A new study published in the JAMA Pediatrics on March 2 reveals how easy it is for minors to get ahold of e-cigarettes. The study shows teens can easily buy e-cigs on the Internet due to lack of age verification.
It seems that most distributing sites care more about meeting their targets than teenager safety. This is true even in states where selling e-cigarettes to teens is a punishable crime.
Eleven teens participated in the study. All of them were living in North Carolina. Their age ranged from 14 to 17 years old, with none of them having a smoking history. The aim of the study was to see if participants managed to obtain e-cigarettes via Internet purchase. In North Carolina, it is illegal to sell e-cigarettes to minors.
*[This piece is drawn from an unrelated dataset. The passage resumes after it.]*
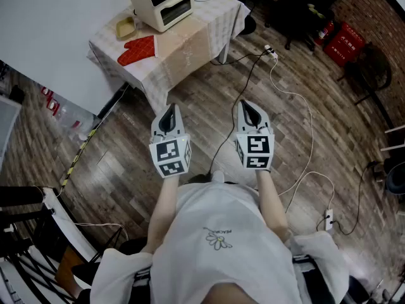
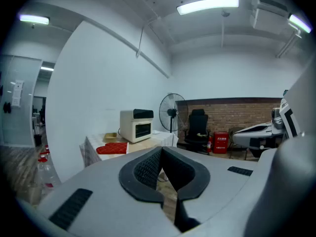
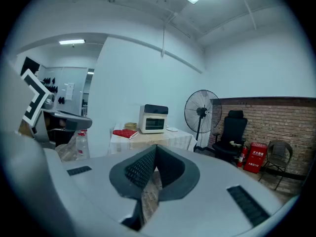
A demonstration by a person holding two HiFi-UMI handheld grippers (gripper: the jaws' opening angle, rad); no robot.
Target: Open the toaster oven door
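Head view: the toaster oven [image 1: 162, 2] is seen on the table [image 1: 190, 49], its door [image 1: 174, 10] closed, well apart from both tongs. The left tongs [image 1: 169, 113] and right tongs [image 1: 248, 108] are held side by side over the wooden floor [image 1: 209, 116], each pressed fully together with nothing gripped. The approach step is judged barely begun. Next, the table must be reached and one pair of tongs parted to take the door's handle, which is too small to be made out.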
The teens had to try to buy the nicotine products from 98 suppliers. The participants managed to purchase e-cigarettes from 75 vendors, without having to answer to any verifying questions. So, only five retailers rejected the orders due to their age.
Eighteen other vendors rejected the purchase but only because the stock was lacking the ordered products.
The team of researchers also wanted to see if there were any verifying methods used when delivering the ordered products. The participants were told they had to answer when the deliveries came. All products were successfully delivered. Although minors opened the door, the products were given to them without any verification. In most cases (95 percent of times), however, the packages were left at the door.
Scientists say their results are a cause for concern because although U.S. states are trying to reduce the level of e-cigs accessibility to teenagers, no real progress has been made. It seems that even in the states where it is prohibited to commercialize e-cigarettes to minors, they can easily obtain the products, no questions asked.
There is currently no federal law that forbids the sale of such products to minors, even though there is enough evidence that shows e-cigarettes can be just as addictive as the standard ones, due to their nicotine content. Researchers believe that it might take “several years before federal regulations are implemented.”
Up until now, there are 41 states planning to prohibit the sale of e-cigarettes to minors but this might have little or no effect as they can easily obtain the products from Internet vendors.